The Arizona Independent Redistricting Commission likely won’t be able to start drawing new district lines until August thanks to a delay in data from the 2020 Census.

Kathleen Styles, an official with the U.S. Census Bureau, said on Wednesday during a presentation to the National Conference of State Legislatures that the data states and local government entities will need for redistricting won’t be ready until at least the end of July, the Associated Press and others reported.

“You should not expect it prior to July 30,” Styles said, according to NPR.

The apportionment data that determines how many congressional states each state has was initially expected by the end of 2020, but the Census Bureau paused its work last year due to the COVID-19 pandemic.

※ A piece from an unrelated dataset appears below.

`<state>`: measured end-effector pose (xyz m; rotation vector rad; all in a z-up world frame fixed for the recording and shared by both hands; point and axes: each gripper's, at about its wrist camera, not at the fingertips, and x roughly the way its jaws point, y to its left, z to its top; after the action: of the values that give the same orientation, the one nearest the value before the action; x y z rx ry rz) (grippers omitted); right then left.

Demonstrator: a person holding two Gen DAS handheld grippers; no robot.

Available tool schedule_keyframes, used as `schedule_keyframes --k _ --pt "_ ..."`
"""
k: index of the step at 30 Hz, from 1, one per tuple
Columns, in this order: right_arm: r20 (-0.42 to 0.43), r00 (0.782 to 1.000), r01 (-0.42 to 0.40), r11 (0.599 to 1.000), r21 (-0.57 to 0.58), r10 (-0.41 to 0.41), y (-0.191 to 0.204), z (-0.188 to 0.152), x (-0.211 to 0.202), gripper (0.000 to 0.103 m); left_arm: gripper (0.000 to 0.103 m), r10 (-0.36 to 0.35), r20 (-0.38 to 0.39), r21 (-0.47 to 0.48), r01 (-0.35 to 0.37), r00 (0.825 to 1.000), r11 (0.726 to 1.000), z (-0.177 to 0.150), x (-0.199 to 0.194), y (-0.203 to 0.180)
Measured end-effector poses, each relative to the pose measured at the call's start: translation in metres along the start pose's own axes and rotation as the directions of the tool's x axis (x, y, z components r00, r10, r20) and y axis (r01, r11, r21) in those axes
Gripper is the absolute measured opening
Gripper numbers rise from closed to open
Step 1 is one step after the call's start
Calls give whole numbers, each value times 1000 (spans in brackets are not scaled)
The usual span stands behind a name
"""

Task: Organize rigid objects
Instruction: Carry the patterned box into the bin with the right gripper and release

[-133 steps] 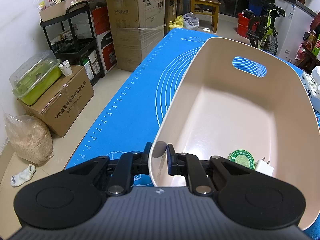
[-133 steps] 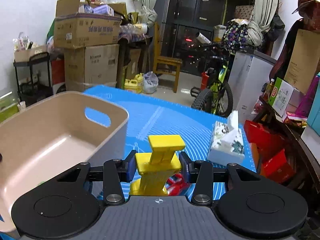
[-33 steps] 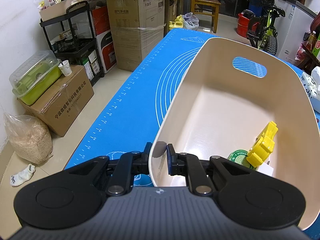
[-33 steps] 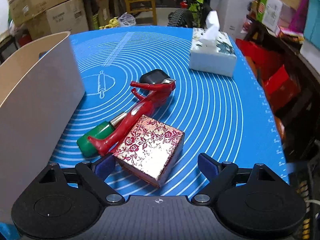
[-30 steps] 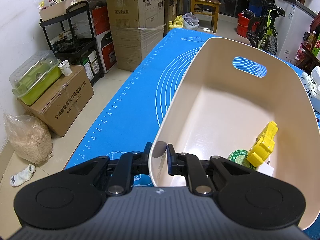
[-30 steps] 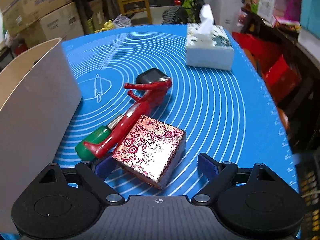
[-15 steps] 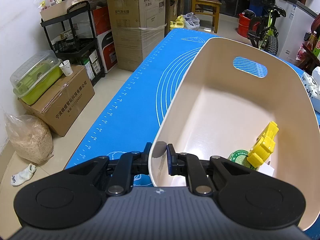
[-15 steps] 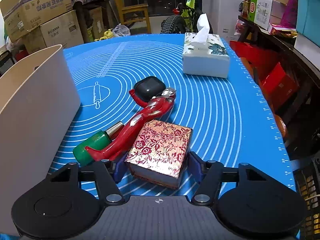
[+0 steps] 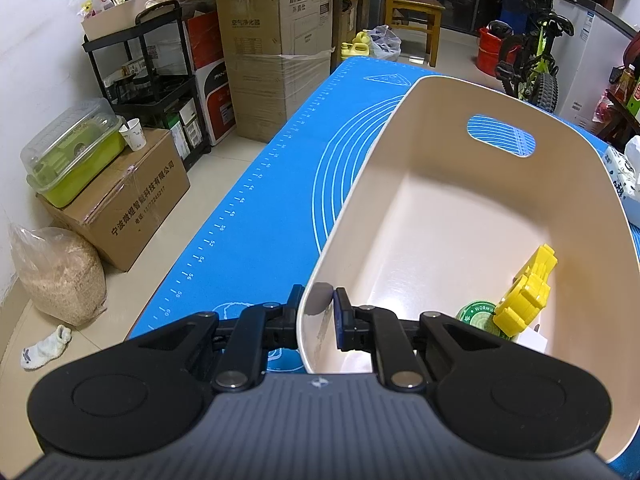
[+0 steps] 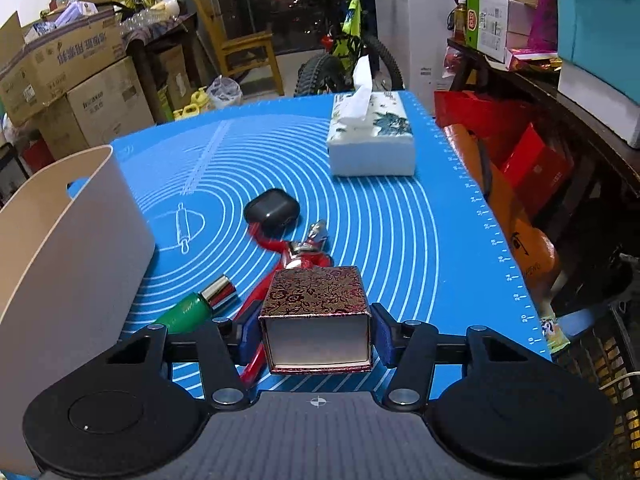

The census concluded in October, but the bureau usually takes about five months to process the data.

The Census Bureau doesn’t expect to have the data used to determine congressional apportionment until April 30, meaning it could be three months until Arizona learns whether it will get the 10th congressional seat it expects to gain from the census. Federal law sets a Dec. 31 deadline for that data, which the Census Bureau missed due to the pandemic and late changes the Trump administration made to the process.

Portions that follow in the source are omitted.